Apart from its generality, IRFC is a more powerful technique than RFC. Our experiments indicate that there are potentially many situations wherein IRFC would perform better than RFC, especially when multiple objects come close to each other without one completely surrounding the other.

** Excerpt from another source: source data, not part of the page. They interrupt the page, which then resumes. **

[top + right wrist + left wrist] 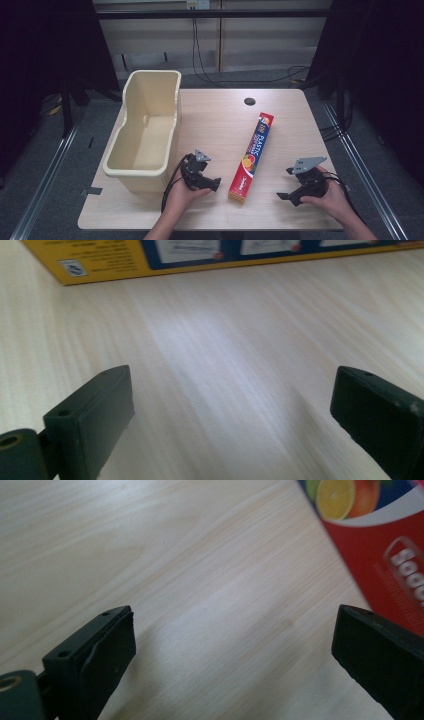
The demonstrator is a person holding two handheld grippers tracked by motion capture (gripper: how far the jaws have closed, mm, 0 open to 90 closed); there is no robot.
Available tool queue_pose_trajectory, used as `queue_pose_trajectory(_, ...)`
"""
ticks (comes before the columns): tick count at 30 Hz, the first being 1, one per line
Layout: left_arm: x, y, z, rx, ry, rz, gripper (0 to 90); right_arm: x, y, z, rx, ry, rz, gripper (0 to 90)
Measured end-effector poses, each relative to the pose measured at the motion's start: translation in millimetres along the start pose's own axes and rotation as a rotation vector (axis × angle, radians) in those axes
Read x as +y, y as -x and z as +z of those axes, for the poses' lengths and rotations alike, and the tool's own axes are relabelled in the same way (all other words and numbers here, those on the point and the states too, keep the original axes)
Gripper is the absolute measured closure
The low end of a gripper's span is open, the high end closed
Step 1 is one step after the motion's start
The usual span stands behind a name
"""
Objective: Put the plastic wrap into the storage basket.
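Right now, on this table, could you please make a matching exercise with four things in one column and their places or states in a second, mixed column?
Things:
1. long red plastic-wrap box
2. cream plastic bin
3. left gripper
4. small dark round hole in the wooden table top

Places or states:
A. stands at the table's left edge, nothing inside
B. fingers apart, pointing toward the box's near end
C. lies flat between the two grippers
D. at the far side of the table, beyond the box

Pairs: 1-C, 2-A, 3-B, 4-D
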State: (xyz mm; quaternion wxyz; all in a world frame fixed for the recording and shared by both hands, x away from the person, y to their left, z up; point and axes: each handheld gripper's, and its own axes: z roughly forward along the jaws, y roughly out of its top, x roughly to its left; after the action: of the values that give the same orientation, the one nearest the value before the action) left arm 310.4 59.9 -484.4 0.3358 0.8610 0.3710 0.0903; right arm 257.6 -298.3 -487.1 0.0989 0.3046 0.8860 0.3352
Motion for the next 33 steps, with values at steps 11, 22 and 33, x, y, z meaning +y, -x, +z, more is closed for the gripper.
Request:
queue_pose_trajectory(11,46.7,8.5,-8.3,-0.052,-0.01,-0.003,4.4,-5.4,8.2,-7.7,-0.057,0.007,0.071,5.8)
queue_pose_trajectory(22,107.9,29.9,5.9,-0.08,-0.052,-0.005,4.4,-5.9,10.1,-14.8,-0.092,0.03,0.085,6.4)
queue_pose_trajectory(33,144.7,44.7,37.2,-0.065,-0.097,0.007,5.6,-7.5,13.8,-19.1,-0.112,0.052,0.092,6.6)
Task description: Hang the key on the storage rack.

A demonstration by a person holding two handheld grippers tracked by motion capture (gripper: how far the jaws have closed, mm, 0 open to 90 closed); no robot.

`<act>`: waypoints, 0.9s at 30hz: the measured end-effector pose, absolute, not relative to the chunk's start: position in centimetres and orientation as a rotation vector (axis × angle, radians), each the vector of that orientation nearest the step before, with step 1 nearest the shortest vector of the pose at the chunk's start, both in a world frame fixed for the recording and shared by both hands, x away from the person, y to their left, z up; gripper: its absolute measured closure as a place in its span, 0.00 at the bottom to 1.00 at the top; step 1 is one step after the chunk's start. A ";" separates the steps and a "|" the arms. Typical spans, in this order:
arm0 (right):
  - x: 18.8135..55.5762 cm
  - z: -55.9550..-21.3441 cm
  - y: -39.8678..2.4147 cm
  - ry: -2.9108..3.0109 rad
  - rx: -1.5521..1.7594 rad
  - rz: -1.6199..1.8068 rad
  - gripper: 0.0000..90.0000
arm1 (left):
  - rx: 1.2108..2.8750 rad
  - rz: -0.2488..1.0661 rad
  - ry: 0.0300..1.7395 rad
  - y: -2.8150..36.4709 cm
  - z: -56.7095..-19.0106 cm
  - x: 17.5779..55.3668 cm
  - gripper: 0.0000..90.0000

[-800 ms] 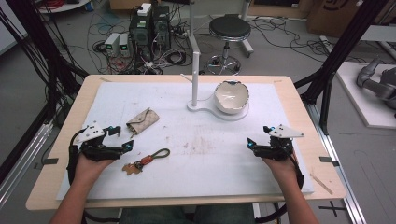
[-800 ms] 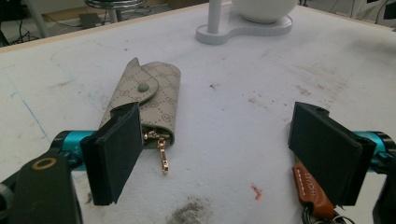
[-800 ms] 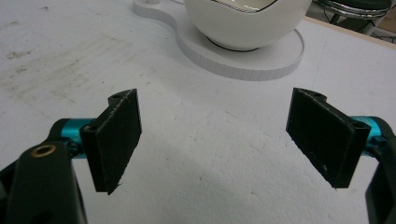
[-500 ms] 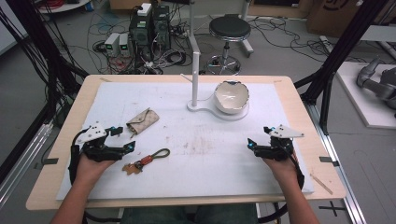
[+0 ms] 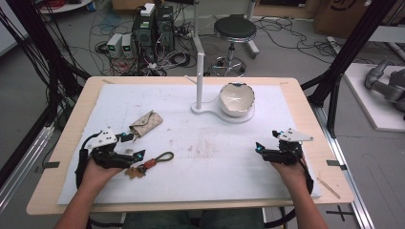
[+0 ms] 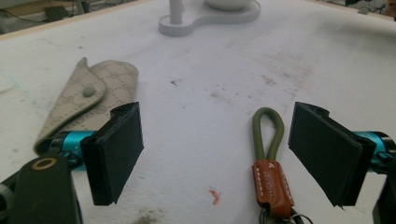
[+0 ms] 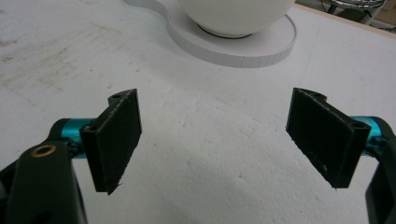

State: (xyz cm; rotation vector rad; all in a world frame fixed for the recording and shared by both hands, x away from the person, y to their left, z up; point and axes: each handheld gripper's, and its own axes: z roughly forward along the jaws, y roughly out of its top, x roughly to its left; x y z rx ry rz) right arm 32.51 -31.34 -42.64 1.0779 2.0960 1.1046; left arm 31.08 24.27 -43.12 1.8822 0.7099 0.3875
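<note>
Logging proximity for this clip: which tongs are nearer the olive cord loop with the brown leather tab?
Left. The left tongs sit right beside the olive cord loop with the brown leather tab, open around it; the right tongs rest open far across the white mat.

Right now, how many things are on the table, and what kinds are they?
Hand-held grippers: 2, the left hand-held gripper and the right hand-held gripper
Bowls: 1, the white bowl
Stands: 1, the white stand
Pouches: 1, the beige pouch
Key straps: 1, the green and brown key strap
Total: 6
</note>
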 end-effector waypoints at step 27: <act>32.5 -42.9 -30.8 2.139 1.046 1.082 0.20 | 2.242 0.262 0.641 20.0 -45.2 30.9 0.26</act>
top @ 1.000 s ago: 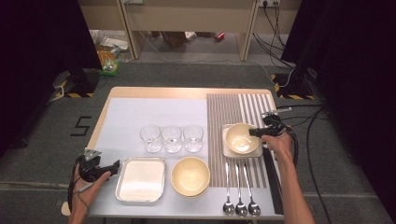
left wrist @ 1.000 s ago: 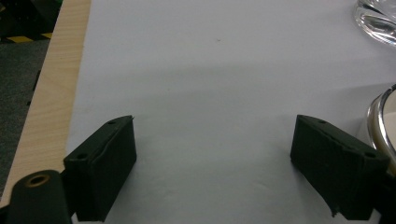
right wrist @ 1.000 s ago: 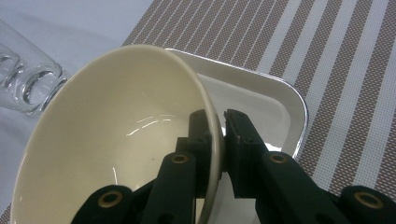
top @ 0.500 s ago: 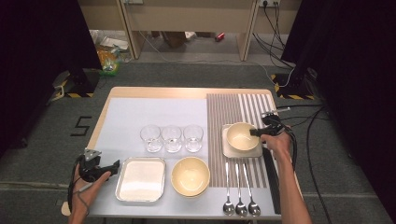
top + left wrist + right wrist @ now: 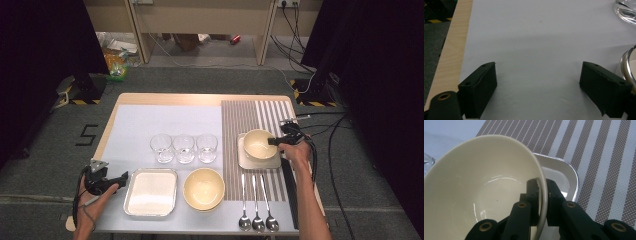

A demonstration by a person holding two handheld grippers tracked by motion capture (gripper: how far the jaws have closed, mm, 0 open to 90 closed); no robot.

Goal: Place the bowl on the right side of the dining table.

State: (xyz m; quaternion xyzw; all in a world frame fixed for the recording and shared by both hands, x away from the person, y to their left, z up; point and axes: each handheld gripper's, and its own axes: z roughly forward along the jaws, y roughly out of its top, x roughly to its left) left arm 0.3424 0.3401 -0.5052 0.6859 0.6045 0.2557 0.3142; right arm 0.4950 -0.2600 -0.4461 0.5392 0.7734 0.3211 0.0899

One area that requires careful scrutiny and that can make an impact on the practical utility of FC methods in segmentation is the proper design of affinity. In this paper, we have utilized mostly image-based strategies for defining affinity, as described in previous publications. We have also shown (see Equation (16)) that morphology-based strategies can also be employed to devise effective affinities. It is also conceivable that affinities can be constructed by utilizing information available in statistical shape models [28]. A question naturally arises then as to whether these three strategies can be combined in a FC-driven segmentation task to construct affinities. We are currently studying some of these issues in the context of specific imaging applications.